Etrange alchimie au Plessis-Bourré

Le Plessis-Bourré appartient à ces châteaux de l’Anjou qui font la transition entre la période médiévale et la Renaissance artistique, mélangeant système défensif et résidence d’agrément. Une partie de son histoire est intimement liée à Jean Bourré et au mystère qui entoure le superbe plafond de la salle des gardes sur lequel se sont penchés les alchimistes qui y décèlent un langage secret jamais encore percé.

En un temps où les intrigues deviennent presque une règle de jeu à la cour royale, Jean Bourré fait de sa fidélité à Louis XI un tremplin qui l’amène à devenir, à la fois le confident du roi mais aussi son grand argentier. Extrêmement riche au point de penser que sa fortune dépasse largement les émoluments de sa charge – ce qui laisse place à bien des hypothèses – Jean Bourré est aussi un grand bâtisseur de châteaux dont celui du Plessis-Bourré, acheté en 1465 et achevé en 1473.

En un siècle où l’homme de la Renaissance cherche à comprendre le Monde qui l’entoure en s’écartant des dogmes religieux et en cherchant dans l’Humanisme une nouvelle façon de vivre mais aussi de s’exprimer, il n’est guère étonnant que Jean Bourré, fin lettré et passionné d’art et  d’architecture, se soit épris d’alchimie, recherchant la pierre philosophale et l’élixir de longue vie. D’aucun d’ailleurs explique son immense fortune et son rôle de pourvoyeur de fonds du roi Louis XI par la découverte qu’il aurait faite de transformer n’importe quel métaux en or.
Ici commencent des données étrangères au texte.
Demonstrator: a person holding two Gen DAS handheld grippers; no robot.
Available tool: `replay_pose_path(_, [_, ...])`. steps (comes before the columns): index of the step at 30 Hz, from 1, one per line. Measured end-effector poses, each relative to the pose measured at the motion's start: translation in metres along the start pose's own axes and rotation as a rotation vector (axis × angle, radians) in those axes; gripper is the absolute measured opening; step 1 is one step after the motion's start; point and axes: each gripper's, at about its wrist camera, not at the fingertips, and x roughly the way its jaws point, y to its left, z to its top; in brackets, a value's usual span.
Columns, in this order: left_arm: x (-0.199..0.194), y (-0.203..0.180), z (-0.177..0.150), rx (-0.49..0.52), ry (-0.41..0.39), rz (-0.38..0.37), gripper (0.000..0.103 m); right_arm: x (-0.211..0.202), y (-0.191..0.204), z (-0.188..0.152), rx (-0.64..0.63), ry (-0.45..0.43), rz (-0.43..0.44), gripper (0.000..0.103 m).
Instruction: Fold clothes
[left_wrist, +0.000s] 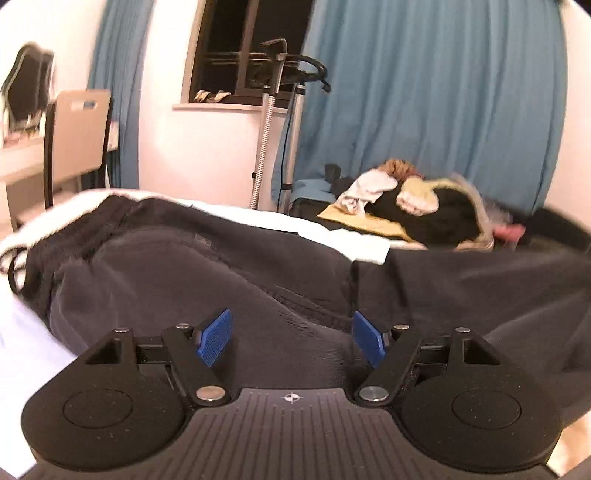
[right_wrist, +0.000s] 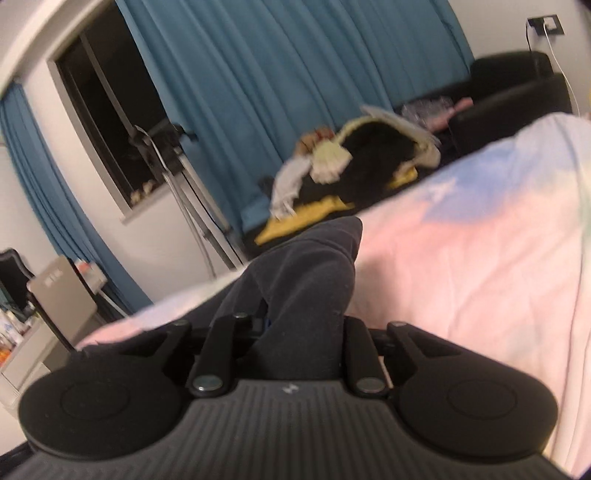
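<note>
A dark grey pair of sweatpants (left_wrist: 229, 266) lies spread across the bed in the left wrist view, waistband and drawstring at the far left. My left gripper (left_wrist: 291, 338) hovers just over the cloth with its blue pads (left_wrist: 214, 341) wide apart and nothing between them. In the right wrist view my right gripper (right_wrist: 295, 325) is shut on a bunched fold of the same dark sweatpants (right_wrist: 310, 273), which rises between the jaws and hides the pads. The held cloth stands lifted above the pale pink sheet (right_wrist: 461, 280).
A heap of unfolded clothes (left_wrist: 417, 203) on a yellow cloth lies beyond the bed, before blue curtains (left_wrist: 424, 92). A garment steamer stand (left_wrist: 273, 110) is by the window. A chair (left_wrist: 77, 136) and desk stand at far left. A black sofa (right_wrist: 517, 85) sits at the back right.
</note>
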Motion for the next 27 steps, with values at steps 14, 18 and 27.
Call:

Si tel était le cas, son secret se trouve-t-il dans les fresques étranges composant les six somptueux caissons du plafond de la salle des gardes du château du Plessis-Bourré destiné à être un jour révélé à un initié ?

Peut-être, bien que tous les chercheurs y aient perdu leur latin à s’ingénier à trouver la clef de ce langage codé qui, en seize panneaux, parfois hardis, déroulerait les différentes étapes de la fabrication de la pierre philosophale,

Le combat entre le dragon ailé (le mercure) et le lion (le soufre) ne serait que le prétexte à dissoudre ces deux métaux dans un seul corps. De même que le Phénix, lequel renaît de ses cendres, symbolise la résurrection, à l’image de la pierre.

Les huit autres panneaux correspondent chacun à un bestiaire allégorique (rats, louves, pies…) chargé de développer un comte moral en un temps où le pouvoir n’en fait guère preuve.

De ce livre d’images conçu pour interroger, nul n’a pu encore en découvrir le Message. Mais « la valeur d’un trésor, selon Suzanne Martel, ne réside-t-il pas dans son secret » ? La Grande France est peut-être à ce prix ! Celui de l’espérance éternelle.